**To do**
A verbatim repeat of the lines below is required, with the pictures removed.
===== Collected data =====
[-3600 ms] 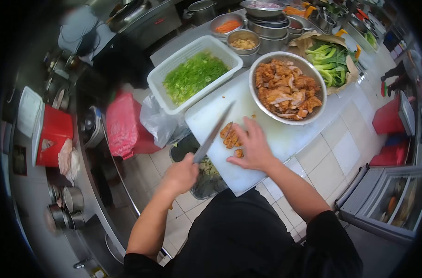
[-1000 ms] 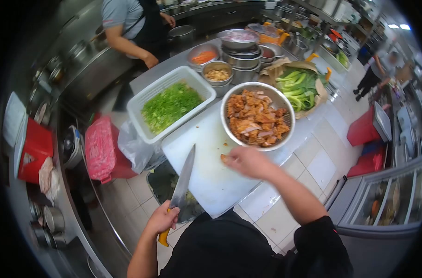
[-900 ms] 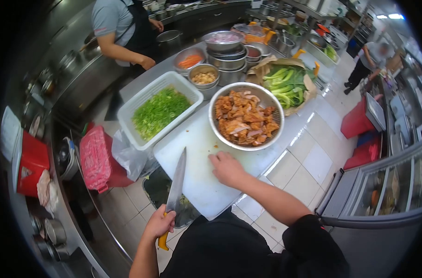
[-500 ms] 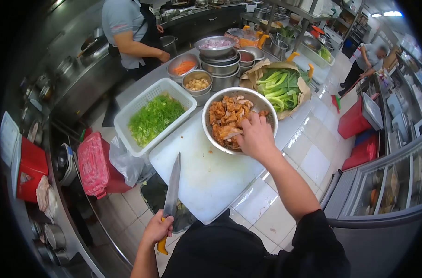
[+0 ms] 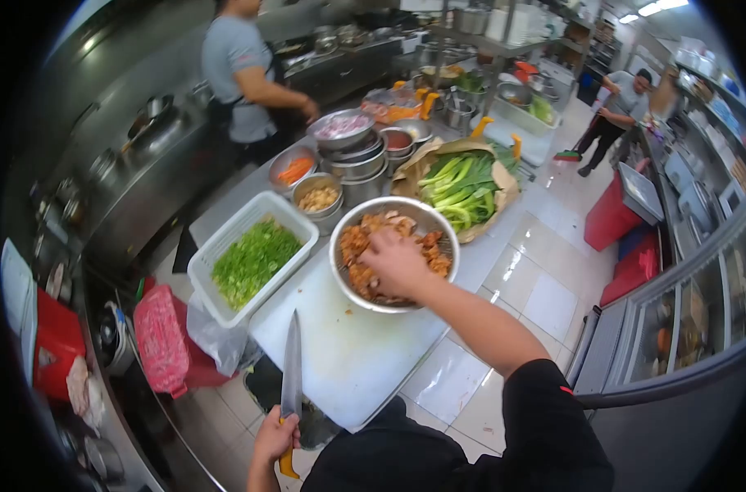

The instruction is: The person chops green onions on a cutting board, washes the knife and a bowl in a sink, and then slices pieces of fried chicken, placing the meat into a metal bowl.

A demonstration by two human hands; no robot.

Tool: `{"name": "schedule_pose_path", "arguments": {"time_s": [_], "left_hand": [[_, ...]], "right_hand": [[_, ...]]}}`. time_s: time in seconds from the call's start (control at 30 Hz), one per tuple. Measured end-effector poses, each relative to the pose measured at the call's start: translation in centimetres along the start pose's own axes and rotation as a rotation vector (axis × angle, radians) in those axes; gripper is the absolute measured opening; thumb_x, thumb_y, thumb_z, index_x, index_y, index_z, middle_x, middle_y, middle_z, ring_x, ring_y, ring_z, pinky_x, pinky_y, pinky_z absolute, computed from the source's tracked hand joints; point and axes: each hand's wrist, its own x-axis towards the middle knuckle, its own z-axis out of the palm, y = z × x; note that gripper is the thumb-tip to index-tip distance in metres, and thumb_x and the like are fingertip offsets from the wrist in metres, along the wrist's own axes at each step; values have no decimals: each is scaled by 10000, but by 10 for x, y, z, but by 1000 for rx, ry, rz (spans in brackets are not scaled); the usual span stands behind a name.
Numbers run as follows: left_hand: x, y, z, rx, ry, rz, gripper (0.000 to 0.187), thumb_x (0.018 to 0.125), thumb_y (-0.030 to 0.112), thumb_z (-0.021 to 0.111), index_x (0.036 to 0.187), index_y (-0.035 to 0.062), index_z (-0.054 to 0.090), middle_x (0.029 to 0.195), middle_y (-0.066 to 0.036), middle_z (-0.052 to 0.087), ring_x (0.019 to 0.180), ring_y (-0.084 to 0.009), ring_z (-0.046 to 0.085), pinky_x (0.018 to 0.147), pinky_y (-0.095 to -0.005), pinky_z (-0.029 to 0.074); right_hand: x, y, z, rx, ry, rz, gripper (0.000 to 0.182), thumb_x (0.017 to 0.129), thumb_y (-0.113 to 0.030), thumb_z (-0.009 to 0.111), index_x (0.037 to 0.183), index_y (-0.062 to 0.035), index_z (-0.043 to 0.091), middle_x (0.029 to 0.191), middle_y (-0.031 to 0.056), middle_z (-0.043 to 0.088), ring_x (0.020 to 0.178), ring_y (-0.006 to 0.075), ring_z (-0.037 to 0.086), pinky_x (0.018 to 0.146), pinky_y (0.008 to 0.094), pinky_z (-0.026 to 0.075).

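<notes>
Reaching hand: the right hand (image 5: 399,261) is down in the steel bowl (image 5: 345,232), fingers curled among the fried chicken pieces (image 5: 358,246) — whether they have closed on one I cannot tell, since the back of the hand covers them.
Knife hand: the left hand (image 5: 276,436) is wrapped tight round the yellow handle of the knife (image 5: 291,367), held low off the near edge of the board with the blade pointing away from the body, out of the other arm's way.
Cutting board: the white cutting board (image 5: 348,353) lies bare of meat, the bowl resting on its far end within easy reach.
Greens: a white basket of chopped greens (image 5: 252,258) sits just left of the bowl, leafy stalks (image 5: 459,182) on brown paper to its right.
Others: a person in grey (image 5: 242,78) stands at the far counter; another (image 5: 623,102) is sweeping well off.
</notes>
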Motion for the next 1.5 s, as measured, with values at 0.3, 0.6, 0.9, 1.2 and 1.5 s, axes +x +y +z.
{"name": "schedule_pose_path", "arguments": {"time_s": [0.3, 0.6, 0.9, 1.2, 1.5], "left_hand": [[-4, 3, 2, 8, 44, -59, 184, 1013, 204, 588, 1040, 26, 549, 726, -59, 604, 532, -141, 599, 521, -303, 510], [-15, 21, 2, 376, 321, 283, 405, 949, 212, 635, 1325, 66, 598, 848, -213, 657, 852, -432, 662, 782, -495, 519], [-37, 153, -17, 1082, 387, 538, 421, 855, 142, 752, 1258, 208, 647, 993, -181, 599, 910, -390, 655, 774, -478, 541], [9, 217, -23, 1361, 279, 719, 374, 879, 103, 622, 1228, 224, 675, 908, -175, 595, 816, -356, 676, 689, -467, 552], [63, 181, -14, 994, 212, 805, 323, 902, 209, 701, 1217, 274, 679, 969, -167, 610, 871, -366, 675, 748, -482, 554]], "right_hand": [[-10, 100, 0, 429, 266, 493, 469, 784, -232, 780, 1191, -24, 674, 1271, 221, 552, 1196, 417, 535, 1042, 478, 473], [-1, 46, -27, 351, 33, 66, 162, 850, -138, 704, 998, -72, 704, 1032, 122, 674, 1059, 357, 613, 1000, 456, 465], [15, 29, -31, 147, -243, 121, 344, 797, -186, 723, 1126, -95, 676, 1181, 160, 613, 1191, 344, 568, 1036, 472, 438], [-17, 33, -5, 395, -32, 153, 443, 781, -385, 812, 1056, -75, 653, 1132, 183, 579, 1107, 391, 582, 977, 467, 488], [-9, 24, 14, 451, 397, 297, 403, 777, -330, 862, 1006, -73, 652, 1094, 165, 589, 1046, 372, 584, 909, 465, 490]]}}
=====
**Response to this exercise**
[-3600 ms] 
[-1000 ms] 
[-900 ms] 
[-500 ms] 
[+0 ms] 

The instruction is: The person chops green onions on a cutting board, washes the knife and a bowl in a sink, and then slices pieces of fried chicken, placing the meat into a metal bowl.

A demonstration by two human hands; no robot.

Tool: `{"name": "schedule_pose_path", "arguments": {"time_s": [_], "left_hand": [[_, ...]], "right_hand": [[_, ...]]}}`. time_s: time in seconds from the call's start (control at 30 Hz), one per tuple. Measured end-effector poses, each relative to the pose measured at the call's start: translation in centimetres along the start pose's own axes and rotation as a rotation vector (axis × angle, radians) in those axes; gripper is the absolute measured opening; thumb_x, thumb_y, thumb_z, index_x, index_y, index_z, middle_x, middle_y, middle_z, ring_x, ring_y, ring_z, pinky_x, pinky_y, pinky_z absolute, computed from the source's tracked hand joints; point and axes: each hand's wrist, its own x-axis towards the middle knuckle, its own z-axis out of the palm, y = z × x; note that gripper is the thumb-tip to index-tip distance in metres, and thumb_x and the like are fingertip offsets from the wrist in metres, along the wrist's own axes at each step; values have no decimals: each is scaled by 10000, but by 10 for x, y, z, but by 1000 for rx, ry, rz (spans in brackets are not scaled); the usual span stands behind a name.
Numbers run as follows: left_hand: x, y, z, rx, ry, rz, gripper (0.000 to 0.187), thumb_x (0.018 to 0.125), thumb_y (-0.030 to 0.112), thumb_z (-0.021 to 0.111), index_x (0.036 to 0.187), index_y (-0.035 to 0.062), index_z (-0.054 to 0.090), middle_x (0.029 to 0.195), middle_y (-0.066 to 0.036), middle_z (-0.052 to 0.087), ring_x (0.019 to 0.180), ring_y (-0.084 to 0.009), ring_z (-0.046 to 0.085), pinky_x (0.018 to 0.147), pinky_y (-0.095 to -0.005), pinky_z (-0.029 to 0.074); right_hand: x, y, z, rx, ry, rz, gripper (0.000 to 0.182), thumb_x (0.017 to 0.129), thumb_y (-0.113 to 0.030), thumb_z (-0.009 to 0.111), index_x (0.037 to 0.183), index_y (-0.062 to 0.035), index_z (-0.043 to 0.091), middle_x (0.029 to 0.191), middle_y (-0.031 to 0.056), middle_z (-0.043 to 0.088), ring_x (0.020 to 0.178), ring_y (-0.006 to 0.075), ring_z (-0.037 to 0.086), pinky_x (0.018 to 0.146), pinky_y (0.008 to 0.094), pinky_z (-0.026 to 0.075).

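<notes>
Reaching hand: the right hand (image 5: 399,261) is down in the steel bowl (image 5: 345,232), fingers curled among the fried chicken pieces (image 5: 358,246) — whether they have closed on one I cannot tell, since the back of the hand covers them.
Knife hand: the left hand (image 5: 276,436) is wrapped tight round the yellow handle of the knife (image 5: 291,367), held low off the near edge of the board with the blade pointing away from the body, out of the other arm's way.
Cutting board: the white cutting board (image 5: 348,353) lies bare of meat, the bowl resting on its far end within easy reach.
Greens: a white basket of chopped greens (image 5: 252,258) sits just left of the bowl, leafy stalks (image 5: 459,182) on brown paper to its right.
Others: a person in grey (image 5: 242,78) stands at the far counter; another (image 5: 623,102) is sweeping well off.
</notes>
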Motion for the next 1.5 s, as measured, with values at 0.3, 0.6, 0.9, 1.2 and 1.5 s, axes +x +y +z.
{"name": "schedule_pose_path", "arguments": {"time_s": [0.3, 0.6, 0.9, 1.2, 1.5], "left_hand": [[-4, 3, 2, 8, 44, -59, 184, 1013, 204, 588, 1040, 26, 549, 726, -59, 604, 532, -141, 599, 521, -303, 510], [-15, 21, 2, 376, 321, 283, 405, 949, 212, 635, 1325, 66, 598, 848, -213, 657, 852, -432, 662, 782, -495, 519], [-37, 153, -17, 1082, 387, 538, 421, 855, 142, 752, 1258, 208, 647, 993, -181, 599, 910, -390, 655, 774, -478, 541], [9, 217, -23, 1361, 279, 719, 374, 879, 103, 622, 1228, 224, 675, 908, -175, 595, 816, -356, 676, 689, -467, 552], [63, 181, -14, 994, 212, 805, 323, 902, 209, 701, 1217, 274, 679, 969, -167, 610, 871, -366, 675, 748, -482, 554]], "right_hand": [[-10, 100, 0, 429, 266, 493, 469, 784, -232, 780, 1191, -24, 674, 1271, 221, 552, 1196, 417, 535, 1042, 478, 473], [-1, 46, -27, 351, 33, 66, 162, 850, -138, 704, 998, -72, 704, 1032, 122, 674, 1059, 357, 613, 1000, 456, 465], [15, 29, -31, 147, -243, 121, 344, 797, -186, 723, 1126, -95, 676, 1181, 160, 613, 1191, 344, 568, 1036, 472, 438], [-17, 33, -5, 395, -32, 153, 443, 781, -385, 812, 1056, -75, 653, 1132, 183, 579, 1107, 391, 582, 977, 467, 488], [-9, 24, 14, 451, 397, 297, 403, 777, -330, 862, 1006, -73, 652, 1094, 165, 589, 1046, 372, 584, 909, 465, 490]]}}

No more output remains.